I did try but its just not creating the missing file?

Logan

2016/08/30 at 1:47 pm | Reply

If you do a ls -la, what do you see? I’m assuming you can delete the files and start over, right?

David

2016/08/31 at 4:18 am | Reply

I am very much a noob when it comes to the CLI,
I did run it and it shows.
root@ubnt:~# ls -la
total 13
drwxr-xr-x 1 root root 4096 Aug 30 16:38 .
drwxr-xr-x 1 root vyattacf 4096 Aug 30 16:38 ..
-rw-r–r– 1 root root 206 May 28 16:01 .bashrc
-rw-r–r– 1 root root 140 Nov 19 2007 .profile
-rw——- 1 root root 1024 Aug 30 16:42 .rnd

so I don’t know what any of that means.

I will keep looking online to see what I can find.
Thanks for any help

Logan

2016/08/31 at 8:41 am | Reply

Sorry, you need to move to the directory first.

cd /usr/lib/ssl/misc/
ls -la

Also, if you’re not familiar with the CLI, the EdgeRouter may not be the router for you.

nicolas

2016/10/08 at 7:06 pm | Reply

Hello, i really like to read your tutorial, you take your time to explain things so even a newbie like me could make it so thanks for that lol. How you ever tried to use openvpn like a server in the cloud ? i see aws got instances set for that. I was thinking about running one and connect as client several edgerouter from different location on it for remote access each of them separately from time to time.

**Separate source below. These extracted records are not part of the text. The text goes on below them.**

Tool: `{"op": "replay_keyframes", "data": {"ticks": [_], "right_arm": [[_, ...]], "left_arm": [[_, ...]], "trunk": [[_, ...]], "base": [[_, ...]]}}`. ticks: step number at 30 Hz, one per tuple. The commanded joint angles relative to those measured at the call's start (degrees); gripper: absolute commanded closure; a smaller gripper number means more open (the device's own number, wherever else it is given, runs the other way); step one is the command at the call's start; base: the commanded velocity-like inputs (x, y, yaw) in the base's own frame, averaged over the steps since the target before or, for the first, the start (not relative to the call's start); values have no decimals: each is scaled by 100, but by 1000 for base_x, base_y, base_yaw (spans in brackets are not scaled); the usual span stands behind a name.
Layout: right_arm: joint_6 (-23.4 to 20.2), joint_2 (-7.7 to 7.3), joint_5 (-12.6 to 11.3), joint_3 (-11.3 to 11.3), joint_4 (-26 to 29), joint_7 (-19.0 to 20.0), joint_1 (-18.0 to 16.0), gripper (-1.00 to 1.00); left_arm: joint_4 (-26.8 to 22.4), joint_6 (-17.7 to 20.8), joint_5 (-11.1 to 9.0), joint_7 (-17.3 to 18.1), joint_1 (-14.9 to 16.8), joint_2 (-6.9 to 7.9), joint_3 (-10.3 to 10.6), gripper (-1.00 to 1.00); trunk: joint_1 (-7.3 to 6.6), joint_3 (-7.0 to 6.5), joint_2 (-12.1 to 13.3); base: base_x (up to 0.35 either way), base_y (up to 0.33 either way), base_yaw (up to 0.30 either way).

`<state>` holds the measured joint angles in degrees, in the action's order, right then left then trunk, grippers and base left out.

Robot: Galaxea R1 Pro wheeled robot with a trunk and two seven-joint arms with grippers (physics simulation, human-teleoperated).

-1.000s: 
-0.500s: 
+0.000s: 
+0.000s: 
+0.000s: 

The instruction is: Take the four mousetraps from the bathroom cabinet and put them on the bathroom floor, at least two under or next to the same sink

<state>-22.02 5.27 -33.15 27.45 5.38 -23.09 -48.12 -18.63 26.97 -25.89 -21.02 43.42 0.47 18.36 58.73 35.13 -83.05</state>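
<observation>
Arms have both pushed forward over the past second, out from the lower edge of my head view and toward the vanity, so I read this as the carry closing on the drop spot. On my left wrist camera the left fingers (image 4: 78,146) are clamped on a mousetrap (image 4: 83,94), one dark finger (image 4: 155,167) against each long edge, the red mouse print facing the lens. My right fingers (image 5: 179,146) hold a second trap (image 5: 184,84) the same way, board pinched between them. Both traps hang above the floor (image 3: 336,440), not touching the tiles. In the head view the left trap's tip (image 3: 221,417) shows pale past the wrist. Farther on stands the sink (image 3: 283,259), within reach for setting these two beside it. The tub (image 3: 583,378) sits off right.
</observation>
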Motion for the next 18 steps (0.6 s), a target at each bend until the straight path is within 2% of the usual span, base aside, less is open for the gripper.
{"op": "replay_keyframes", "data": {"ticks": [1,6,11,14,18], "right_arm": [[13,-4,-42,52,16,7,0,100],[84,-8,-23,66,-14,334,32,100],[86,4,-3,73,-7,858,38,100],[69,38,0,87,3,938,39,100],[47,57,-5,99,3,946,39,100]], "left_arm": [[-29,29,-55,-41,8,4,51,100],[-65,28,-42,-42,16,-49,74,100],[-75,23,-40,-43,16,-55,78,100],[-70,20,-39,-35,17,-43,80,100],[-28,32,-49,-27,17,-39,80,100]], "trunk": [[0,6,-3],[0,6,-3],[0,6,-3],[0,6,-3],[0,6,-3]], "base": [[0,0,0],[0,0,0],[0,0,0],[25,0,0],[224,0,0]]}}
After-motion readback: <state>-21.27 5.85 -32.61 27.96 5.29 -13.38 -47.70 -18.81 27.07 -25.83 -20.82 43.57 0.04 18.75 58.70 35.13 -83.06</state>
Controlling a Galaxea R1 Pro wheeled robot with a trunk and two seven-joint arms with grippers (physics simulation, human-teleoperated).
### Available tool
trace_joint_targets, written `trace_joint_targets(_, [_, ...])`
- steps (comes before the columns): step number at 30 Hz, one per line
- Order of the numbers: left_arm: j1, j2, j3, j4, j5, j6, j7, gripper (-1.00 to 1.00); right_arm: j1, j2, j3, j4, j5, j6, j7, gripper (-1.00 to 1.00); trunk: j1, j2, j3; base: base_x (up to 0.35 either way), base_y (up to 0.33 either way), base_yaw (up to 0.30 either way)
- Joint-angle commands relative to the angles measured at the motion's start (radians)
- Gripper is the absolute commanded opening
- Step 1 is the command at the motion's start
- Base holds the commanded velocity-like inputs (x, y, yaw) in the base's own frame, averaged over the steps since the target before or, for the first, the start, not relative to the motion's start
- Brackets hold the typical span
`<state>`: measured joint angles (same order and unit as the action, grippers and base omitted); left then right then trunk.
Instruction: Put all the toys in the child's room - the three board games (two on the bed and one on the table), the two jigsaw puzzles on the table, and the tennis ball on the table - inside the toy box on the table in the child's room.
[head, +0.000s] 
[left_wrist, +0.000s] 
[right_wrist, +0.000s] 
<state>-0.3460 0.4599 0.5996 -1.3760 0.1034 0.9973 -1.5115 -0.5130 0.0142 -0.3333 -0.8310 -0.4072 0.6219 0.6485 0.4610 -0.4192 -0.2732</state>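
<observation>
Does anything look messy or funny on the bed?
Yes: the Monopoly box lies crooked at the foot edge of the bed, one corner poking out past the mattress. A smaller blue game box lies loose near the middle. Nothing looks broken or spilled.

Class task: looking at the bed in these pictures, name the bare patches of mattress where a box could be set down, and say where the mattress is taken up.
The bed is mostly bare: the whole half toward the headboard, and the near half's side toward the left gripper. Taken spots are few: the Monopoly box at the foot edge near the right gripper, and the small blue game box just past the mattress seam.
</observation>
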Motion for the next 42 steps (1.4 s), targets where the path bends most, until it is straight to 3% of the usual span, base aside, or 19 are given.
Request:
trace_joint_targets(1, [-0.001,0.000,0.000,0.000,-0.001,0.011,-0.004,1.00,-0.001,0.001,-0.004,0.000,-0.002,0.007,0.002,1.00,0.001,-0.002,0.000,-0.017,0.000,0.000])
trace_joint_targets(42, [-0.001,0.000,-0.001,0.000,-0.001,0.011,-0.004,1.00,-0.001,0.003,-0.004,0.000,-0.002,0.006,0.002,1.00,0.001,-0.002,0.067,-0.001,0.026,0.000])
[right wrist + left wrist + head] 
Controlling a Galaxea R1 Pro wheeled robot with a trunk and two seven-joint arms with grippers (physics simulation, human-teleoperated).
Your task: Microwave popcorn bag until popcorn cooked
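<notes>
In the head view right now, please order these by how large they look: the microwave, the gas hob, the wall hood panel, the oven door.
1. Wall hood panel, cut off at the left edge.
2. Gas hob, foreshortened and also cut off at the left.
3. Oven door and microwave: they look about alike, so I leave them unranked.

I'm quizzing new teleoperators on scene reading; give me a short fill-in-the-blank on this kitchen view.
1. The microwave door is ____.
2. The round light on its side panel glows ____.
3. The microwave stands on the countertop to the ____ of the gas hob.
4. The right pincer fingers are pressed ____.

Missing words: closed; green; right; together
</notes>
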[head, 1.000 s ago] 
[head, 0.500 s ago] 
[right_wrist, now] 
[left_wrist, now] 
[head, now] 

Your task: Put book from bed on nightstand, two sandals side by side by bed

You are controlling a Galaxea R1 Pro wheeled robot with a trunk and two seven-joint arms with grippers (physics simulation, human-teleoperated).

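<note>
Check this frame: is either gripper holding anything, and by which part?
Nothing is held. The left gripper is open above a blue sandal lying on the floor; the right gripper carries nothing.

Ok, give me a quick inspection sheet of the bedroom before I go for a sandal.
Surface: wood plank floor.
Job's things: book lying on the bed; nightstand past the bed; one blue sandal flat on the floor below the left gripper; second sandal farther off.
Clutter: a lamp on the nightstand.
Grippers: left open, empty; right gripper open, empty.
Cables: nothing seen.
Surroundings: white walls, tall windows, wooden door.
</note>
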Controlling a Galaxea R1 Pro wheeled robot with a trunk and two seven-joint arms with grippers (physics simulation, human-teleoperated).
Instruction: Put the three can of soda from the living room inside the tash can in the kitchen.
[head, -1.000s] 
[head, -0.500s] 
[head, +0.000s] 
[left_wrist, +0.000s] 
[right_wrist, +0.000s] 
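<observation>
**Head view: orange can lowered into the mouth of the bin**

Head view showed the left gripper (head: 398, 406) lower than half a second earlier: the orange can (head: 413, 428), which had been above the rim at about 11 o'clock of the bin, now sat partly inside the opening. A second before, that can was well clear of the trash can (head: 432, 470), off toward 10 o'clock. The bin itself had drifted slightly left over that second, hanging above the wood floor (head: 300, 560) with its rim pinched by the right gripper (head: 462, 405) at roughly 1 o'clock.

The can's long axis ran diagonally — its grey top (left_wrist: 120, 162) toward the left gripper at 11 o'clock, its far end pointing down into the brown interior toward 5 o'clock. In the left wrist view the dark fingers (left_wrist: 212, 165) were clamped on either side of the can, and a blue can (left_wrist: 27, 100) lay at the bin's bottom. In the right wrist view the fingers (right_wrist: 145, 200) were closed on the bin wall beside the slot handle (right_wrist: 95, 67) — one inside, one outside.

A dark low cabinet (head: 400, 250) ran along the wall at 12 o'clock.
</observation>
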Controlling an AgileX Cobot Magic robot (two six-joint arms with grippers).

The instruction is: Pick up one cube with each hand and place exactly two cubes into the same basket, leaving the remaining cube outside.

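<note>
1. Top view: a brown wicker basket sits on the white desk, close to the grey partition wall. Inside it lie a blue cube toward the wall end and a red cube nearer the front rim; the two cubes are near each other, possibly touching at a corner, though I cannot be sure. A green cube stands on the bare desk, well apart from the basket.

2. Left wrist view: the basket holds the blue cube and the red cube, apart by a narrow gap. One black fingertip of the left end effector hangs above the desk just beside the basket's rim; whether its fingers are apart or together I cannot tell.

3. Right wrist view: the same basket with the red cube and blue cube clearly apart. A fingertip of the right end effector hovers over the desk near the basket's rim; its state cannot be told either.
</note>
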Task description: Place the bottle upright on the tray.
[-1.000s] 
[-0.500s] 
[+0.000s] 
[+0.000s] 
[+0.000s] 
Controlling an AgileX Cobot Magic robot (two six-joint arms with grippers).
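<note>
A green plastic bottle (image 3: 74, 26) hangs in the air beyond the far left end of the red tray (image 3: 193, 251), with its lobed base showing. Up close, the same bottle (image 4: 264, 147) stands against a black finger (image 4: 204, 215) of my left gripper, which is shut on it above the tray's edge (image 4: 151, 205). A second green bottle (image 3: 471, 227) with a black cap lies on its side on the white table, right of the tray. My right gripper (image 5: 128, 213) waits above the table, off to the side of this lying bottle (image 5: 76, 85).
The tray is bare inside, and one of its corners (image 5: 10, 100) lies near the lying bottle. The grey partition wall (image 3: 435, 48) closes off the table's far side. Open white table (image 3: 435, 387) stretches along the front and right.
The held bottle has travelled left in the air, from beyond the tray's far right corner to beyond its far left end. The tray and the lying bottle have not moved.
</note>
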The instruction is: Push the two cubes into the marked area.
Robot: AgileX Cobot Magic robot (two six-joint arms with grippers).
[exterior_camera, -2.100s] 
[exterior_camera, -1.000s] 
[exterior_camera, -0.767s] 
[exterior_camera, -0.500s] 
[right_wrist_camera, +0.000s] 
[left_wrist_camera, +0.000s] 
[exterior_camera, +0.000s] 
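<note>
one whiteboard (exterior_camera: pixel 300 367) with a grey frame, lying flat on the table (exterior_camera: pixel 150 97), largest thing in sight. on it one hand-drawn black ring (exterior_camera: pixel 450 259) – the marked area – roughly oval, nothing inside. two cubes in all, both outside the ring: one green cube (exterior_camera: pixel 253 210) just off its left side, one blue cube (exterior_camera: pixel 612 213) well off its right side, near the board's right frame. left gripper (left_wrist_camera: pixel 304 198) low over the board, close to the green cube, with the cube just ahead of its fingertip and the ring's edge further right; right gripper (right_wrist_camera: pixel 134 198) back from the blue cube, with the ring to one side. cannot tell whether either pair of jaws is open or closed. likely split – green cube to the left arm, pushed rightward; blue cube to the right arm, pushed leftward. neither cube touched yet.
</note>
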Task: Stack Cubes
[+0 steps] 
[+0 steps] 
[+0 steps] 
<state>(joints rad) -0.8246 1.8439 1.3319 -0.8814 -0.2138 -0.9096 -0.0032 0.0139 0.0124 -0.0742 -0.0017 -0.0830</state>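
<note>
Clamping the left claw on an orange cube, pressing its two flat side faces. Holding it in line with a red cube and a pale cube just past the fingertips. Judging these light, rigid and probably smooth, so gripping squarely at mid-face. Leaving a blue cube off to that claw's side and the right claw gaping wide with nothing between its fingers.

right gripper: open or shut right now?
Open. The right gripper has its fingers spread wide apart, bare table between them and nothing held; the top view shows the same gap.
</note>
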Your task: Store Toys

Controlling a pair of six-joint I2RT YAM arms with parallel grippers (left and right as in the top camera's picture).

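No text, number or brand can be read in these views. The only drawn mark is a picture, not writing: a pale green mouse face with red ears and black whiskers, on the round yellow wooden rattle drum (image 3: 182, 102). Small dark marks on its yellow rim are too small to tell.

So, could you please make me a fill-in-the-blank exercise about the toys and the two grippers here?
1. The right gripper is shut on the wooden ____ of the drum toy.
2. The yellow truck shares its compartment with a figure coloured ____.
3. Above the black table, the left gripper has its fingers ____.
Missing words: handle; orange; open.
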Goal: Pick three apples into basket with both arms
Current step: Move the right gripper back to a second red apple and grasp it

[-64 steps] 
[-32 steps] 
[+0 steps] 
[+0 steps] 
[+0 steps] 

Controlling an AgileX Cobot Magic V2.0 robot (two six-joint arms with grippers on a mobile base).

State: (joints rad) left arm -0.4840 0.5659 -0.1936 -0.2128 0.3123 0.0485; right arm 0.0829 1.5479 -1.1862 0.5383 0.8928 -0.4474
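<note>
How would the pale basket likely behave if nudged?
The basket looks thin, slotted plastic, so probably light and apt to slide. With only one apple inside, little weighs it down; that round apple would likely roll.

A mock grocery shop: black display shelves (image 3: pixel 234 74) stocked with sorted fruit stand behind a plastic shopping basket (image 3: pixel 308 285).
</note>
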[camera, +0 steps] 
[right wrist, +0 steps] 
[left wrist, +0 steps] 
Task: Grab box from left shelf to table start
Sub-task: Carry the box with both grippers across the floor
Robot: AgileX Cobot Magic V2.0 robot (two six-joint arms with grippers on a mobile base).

What will be the best configuration on both part ? I keep looking around but don’t see no tutorial on this case ! thanks for your thoughts

Logan

2016/10/09 at 9:50 pm | Reply

Yes, you’re looking for an OpenVPN client (I only setup a server). You’ll want a guide like this.

Ryan

2016/11/25 at 11:18 pm | Reply

Hi,

after I run this line:
openssl dhparam -out /config/auth/dh2048.pem -2 2048

It took 3-4 Hours instead of 5-10mins, is this normal?

I didn’t want to proceed just incase

Logan

2016/11/26 at 1:10 pm | Reply

As long as it finishes, you should be ok.

It’s possible that your router was too busy (no CPU time for generating entropy), or not busy enough (no entropy present for DH parameters).